Visual Studio 2008, Runtime Libraries usage advice

I would like some information on the runtime libraries for Visual Studio 2008. Most specifically when should I consider the DLL versions and when should I consider the Static versions.
The Visual Studio documentation delineates the technical differences in terms of DLL dependencies and linked libraries. But I'm left wondering why I should want to use one over the other. More important, why should I want to use the multi-threaded DLL runtime when this obviously forces my application into a DLL dependency, whereas the static runtime has no such requirement on my application user machine.
Linking dynamically to the runtime libraries complicates deployment slightly due to the DLL dependency, but also allows your application to take advantage of updates (bug fixes or more likely performance improvements) to the MS runtime libraries without being recompiled.
Statically linking simplifies deployment, but means that your application must be recompiled against newer versions of the runtime in order to use them.
Larry Osterman feels that you should always use the multi-threaded DLL for application programming. To summarize:
Your app will be smaller
Your app will load faster
Your app will support multiple threads without changing the library dependency
Your app can be split into multiple DLLs more easily (since there will only be one instance of the runtime library loaded)
Your app will automagically stay up to date with security fixes shipped by Microsoft
Please read his whole blog post for full details.

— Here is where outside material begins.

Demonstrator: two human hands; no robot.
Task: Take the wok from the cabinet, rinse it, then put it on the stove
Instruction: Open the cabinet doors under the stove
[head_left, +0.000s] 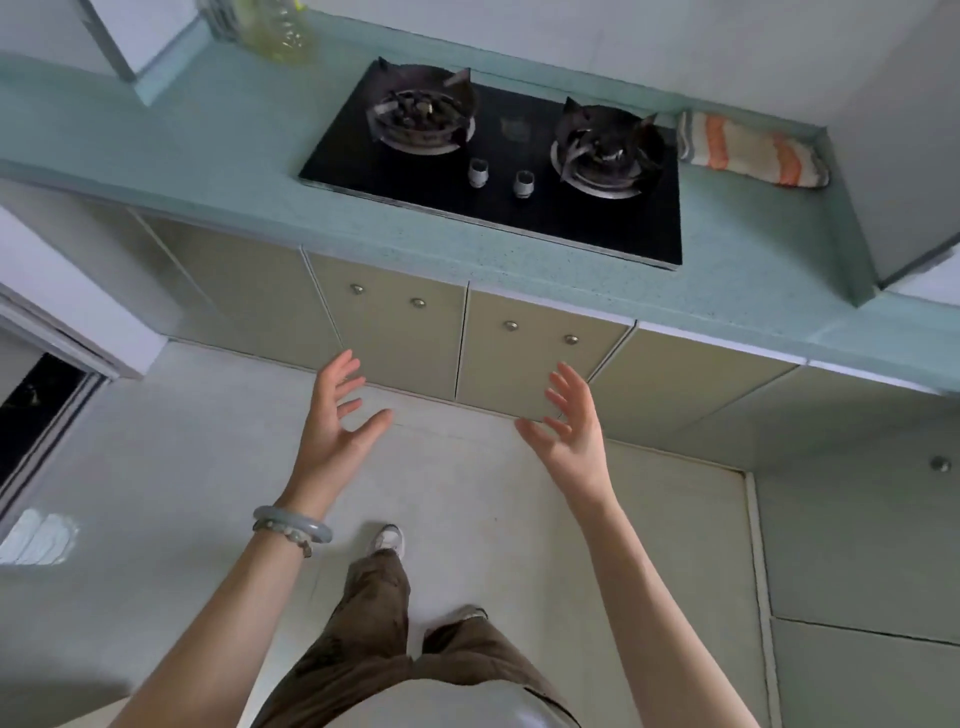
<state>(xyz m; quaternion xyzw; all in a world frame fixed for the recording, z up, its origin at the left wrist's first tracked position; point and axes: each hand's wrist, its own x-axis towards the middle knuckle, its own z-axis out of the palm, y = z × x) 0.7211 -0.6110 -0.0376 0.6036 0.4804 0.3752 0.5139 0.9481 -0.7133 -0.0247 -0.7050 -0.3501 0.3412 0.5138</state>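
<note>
I hold my left hand (332, 415) and right hand (569, 426) out in front of me, palms facing each other, fingers spread and released, grasping nothing. Both hang in the air in front of the beige cabinet doors with small round metal knobs (462, 332), which are closed; I cannot see the wok anywhere, so I cannot tell where it sits. Above the doors, the pale green speckled desk (234, 156) carries the black glass two-burner gas stove (498, 166), both burners bare. Just right of the stove lies a folded orange-and-white striped cloth (748, 150). A clear plastic bottle of yellowish liquid (275, 31) stands at the desk's back left. A pale jade bangle (293, 525) circles my left wrist.
</note>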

On the downside, you need to redistribute the runtime library, but that's commonly done and you can find documentation on how to include it in your installer.
Dynamically linking the runtime library can give you faster program start up times and smaller system memory usage since the dll can be shared between processes and won't need to be loaded again if it's already used by another process.
I think that main difference is how exceptions will be processed. Microsoft doesn't recommend to link statically to the CRT in a DLL unless the consequences of this are specifically desired and understood:
For example, if you call _set_se_translator in an executable that loads the DLL linked to its own static CRT, any hardware exceptions generated by the code in the DLL will not be caught by the translator, but hardware exceptions generated by code in the main executable will be caught.